## DIRECTIONS
For the records below, report how many lines include "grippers", with no accompanying text.

## Entries taken from a collection
_ _ _ _ _

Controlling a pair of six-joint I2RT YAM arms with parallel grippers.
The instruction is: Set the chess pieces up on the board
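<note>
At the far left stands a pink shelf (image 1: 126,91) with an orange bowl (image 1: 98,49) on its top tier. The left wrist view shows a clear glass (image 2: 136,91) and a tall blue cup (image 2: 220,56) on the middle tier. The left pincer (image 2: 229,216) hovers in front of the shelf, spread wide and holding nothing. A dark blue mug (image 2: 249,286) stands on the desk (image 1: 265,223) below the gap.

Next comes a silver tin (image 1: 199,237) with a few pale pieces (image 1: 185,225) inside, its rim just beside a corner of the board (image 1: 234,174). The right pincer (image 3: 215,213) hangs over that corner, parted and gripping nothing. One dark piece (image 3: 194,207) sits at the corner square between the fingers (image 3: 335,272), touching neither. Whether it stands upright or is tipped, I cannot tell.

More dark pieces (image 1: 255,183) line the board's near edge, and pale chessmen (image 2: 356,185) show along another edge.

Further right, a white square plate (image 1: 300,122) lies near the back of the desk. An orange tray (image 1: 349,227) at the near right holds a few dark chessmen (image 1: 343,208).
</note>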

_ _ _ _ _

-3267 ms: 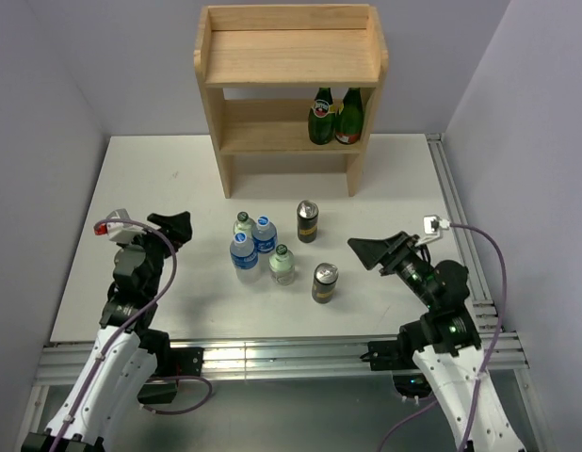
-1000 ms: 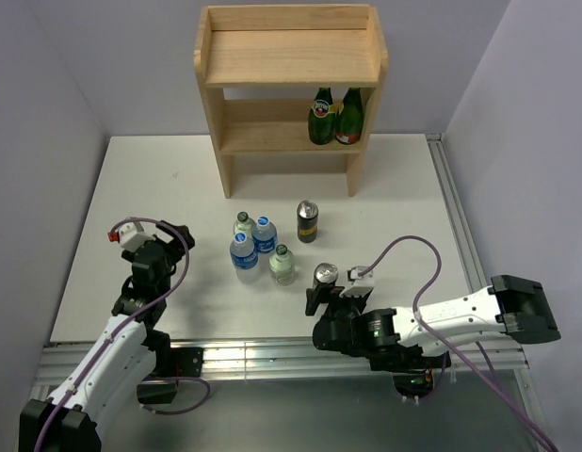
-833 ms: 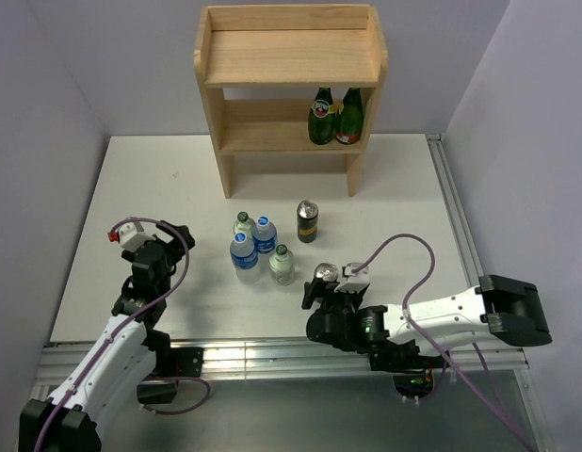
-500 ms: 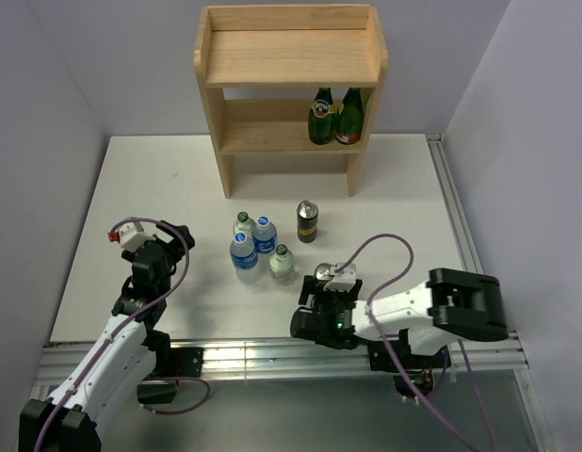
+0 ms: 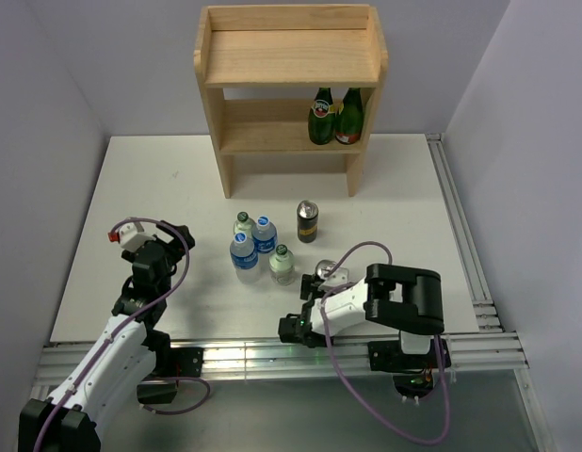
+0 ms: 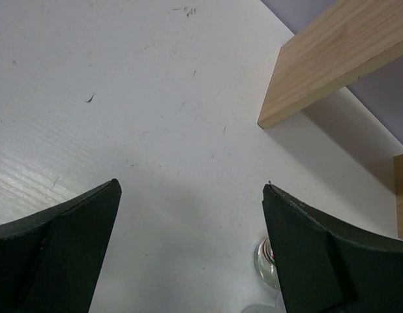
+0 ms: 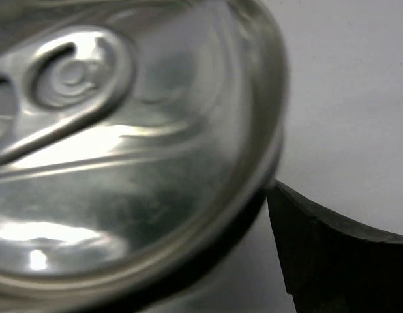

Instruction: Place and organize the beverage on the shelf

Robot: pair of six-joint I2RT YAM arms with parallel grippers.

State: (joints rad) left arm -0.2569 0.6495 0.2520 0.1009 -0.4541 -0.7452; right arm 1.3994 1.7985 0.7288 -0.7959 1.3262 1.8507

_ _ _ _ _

## ANSWER AREA
2